Gadis itu bilang namanya Kaira. Ia makan ayam dengan lahap, bahkan itu sudah potongan yang ke 3.

Air matanya sudah mengering sepenuhnya. Sepertinya anak itu lapar.

"Kaira tadi ke sini sama siapa?" tanya Elza takut dikira penculik benaran jika membawa anak kecil yang ditemuinya itu ke mana-mana. Setidaknya sekarang ia harus tahu di mana wali anak itu.

Namun sayangnya tak dijawab.

"Kai?" Panggil Elza.

"Papa," ujar gadis itu.

"Hm? Papa? Namanya siapa?" ulang Elza dengan kening berkerut.

"Papa!"

Gadis kecil tersebut tiba-tiba berteriak kencang sembari melambaikan tangannya. Elza awalnya agak panik karena bingung Kaira sebenarnya sedang memanggil siapa.

Sebelum sadar, seorang pria tengah berlari ke arah mereka.

Pria berwajah tampan dengan stelan kemeja warna biru muda.

Untuk sejenak Elza tercengang, wajahnya nampak tak asing.

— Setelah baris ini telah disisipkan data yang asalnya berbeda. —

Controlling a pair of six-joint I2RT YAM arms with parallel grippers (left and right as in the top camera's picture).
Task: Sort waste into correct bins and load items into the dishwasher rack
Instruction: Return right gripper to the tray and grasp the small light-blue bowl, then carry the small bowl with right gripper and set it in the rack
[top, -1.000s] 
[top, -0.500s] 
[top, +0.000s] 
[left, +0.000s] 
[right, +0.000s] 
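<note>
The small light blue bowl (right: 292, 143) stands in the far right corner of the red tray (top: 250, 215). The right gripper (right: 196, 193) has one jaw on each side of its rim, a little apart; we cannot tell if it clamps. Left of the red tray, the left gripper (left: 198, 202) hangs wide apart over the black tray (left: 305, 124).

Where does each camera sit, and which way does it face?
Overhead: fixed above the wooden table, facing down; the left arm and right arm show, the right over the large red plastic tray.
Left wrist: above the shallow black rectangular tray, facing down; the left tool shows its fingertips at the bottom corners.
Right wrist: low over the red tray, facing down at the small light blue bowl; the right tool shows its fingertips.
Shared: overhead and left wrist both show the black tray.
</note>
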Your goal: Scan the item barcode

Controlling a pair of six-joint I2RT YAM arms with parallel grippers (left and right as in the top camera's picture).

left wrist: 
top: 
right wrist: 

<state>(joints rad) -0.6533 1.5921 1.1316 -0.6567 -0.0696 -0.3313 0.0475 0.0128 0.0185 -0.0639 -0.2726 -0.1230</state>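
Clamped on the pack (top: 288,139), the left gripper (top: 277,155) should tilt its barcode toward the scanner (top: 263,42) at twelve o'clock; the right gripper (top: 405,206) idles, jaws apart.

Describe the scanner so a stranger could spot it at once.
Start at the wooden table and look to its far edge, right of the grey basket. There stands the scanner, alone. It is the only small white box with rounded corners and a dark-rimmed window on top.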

Walau sudah lama tak bertemu ia tak mungkin salah mengenali orang. Dia tak sepikun itu.

"Sial, takdir macam apa ini," gumam Elza tersenyum kaku. Entah kenapa ia merasa beruntung Maura sudah pergi hingga ia tak bisa melihat ekspresi wajahnya sekarang.

Ia berusaha untuk tetap tenang.

Tidak salah lagi, pria yang tengah memeluk Kaira itu Arvin. Cinta pertamanya.

Tapi bukan itu yang mengejutkannya, melainkan fakta bahwa Arvin telah memiliki anak.